If you don't have a financial planner, an investment in the Company is one of the few ways you can otherwise benefit from van Eyk Research.

The Company invests primarily in investments drawn from the S&P/ASX 300, using portfolio management strategies developed and implemented by van Eyk Research.

The Investment Manager provides investment management services based on its portfolio construction and blending expertise.

The Board believes that Shareholders have purchased shares in the Company with the knowledge that their Company's funds will be managed through the van Eyk Research process.

The objective of the Company is to facilitate access to a blend of equity portfolios designed to deliver an attractive dividend yield and returns above the S&P/ASX300 index.

Dividends

The opportunity to receive an attractive dividend yield was, and the Board believes it remains, a key potential benefit for many Shareholders.

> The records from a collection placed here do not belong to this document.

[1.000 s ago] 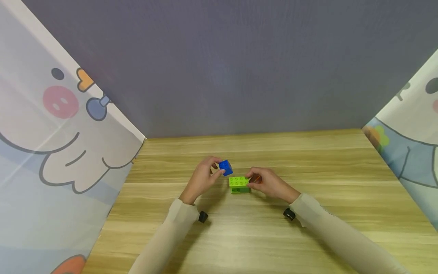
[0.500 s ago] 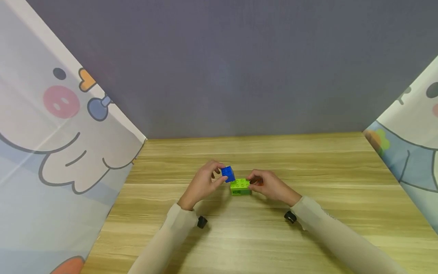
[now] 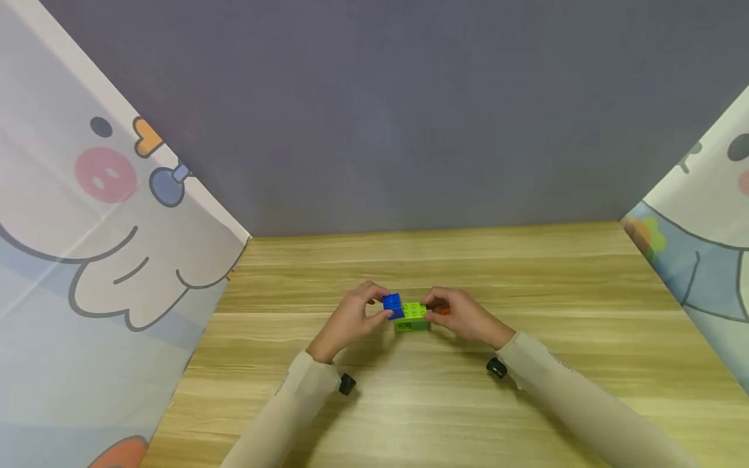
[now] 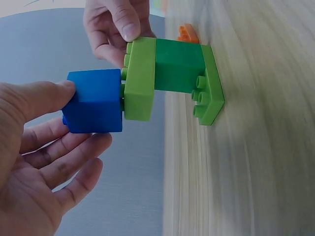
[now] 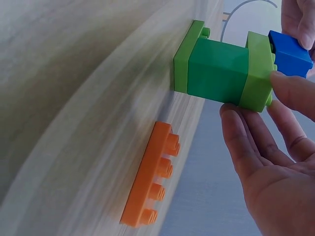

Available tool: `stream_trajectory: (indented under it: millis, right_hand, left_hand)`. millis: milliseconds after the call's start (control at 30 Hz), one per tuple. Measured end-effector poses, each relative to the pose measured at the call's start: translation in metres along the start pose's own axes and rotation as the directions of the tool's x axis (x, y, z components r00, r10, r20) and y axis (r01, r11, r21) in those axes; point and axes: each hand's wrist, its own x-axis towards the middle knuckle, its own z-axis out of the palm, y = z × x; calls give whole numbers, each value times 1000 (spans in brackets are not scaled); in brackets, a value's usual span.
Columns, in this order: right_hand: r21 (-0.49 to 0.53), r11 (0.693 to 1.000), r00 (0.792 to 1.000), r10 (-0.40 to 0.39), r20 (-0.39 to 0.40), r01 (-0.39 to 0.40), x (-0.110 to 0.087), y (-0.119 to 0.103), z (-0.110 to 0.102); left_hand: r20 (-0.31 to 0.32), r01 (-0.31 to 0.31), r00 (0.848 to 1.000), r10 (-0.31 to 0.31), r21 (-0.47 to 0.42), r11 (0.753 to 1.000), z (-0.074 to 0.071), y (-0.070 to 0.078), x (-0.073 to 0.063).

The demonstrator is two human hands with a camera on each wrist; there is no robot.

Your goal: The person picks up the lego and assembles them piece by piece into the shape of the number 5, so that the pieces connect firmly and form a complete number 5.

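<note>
My left hand (image 3: 351, 318) pinches a square blue toy brick (image 4: 96, 101) between thumb and fingers. The blue brick sits at the left end of the studded light green brick (image 4: 141, 81), right against its studs. That light green brick caps a dark green brick (image 5: 218, 68), which stands on a lower light green brick (image 4: 212, 91) resting on the table. At the right end of the stack, my right hand (image 3: 462, 315) holds the upper light green brick between thumb and fingers. Several studs show between the blue brick and my right thumb.
An orange brick (image 5: 146, 179) with a row of studs lies on the wooden table (image 3: 445, 416), partly hidden by the right hand in the head view. A grey panel (image 3: 374, 117) rises behind the table, with cartoon-printed sheets (image 3: 146, 260) at both sides.
My left hand has moved right and toward me, bringing the blue brick from beyond the stack onto its left end. The right hand has stayed at the stack's right end.
</note>
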Motion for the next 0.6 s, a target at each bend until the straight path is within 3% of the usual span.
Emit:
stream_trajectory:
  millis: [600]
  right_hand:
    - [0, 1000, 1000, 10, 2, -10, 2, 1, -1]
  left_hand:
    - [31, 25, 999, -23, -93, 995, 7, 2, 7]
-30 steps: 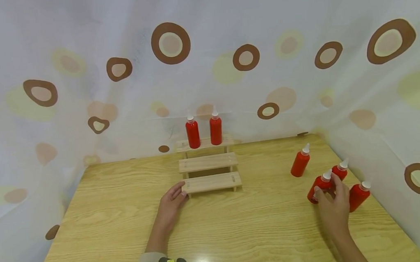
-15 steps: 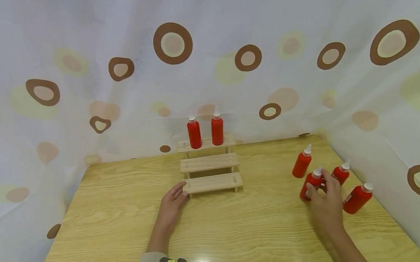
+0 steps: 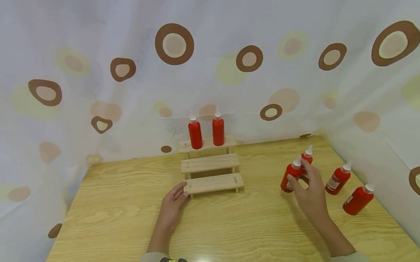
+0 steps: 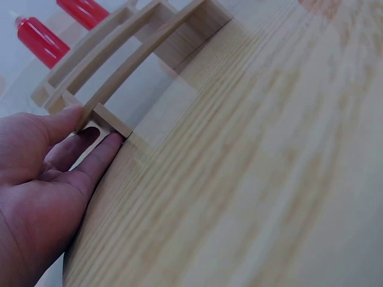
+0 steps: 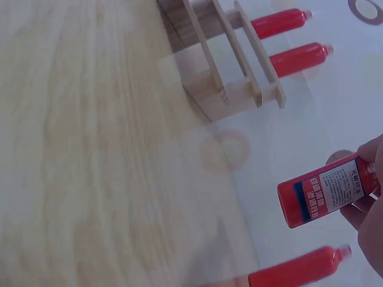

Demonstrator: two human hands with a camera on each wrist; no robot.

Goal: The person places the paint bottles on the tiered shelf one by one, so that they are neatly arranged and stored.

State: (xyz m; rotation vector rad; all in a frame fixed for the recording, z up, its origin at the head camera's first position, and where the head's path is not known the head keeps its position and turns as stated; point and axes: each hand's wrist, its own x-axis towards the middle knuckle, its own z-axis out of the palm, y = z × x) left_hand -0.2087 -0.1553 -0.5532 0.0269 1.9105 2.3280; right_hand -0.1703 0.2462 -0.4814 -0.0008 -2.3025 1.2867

In the 5.5 years since inception, the Company has paid fully franked dividends of 37.5 cents (an annualised net dividend yield of 5.9% p.a.11). The chart below shows the annualised dividend record of the Company alongside a group of peer LICs.12

The peers have been chosen because they are active long only equity investors that are externally managed and have all listed on the ASX at similar times. There are many listed investment funds on the ASX which could have been chosen for comparison which could have shown more or less favourable comparisons to VTP, however, the Directors believe that the chosen peer group give the fairest comparison.

11 Annualised yield based on \$1.00 IPO price, not including imputation credits.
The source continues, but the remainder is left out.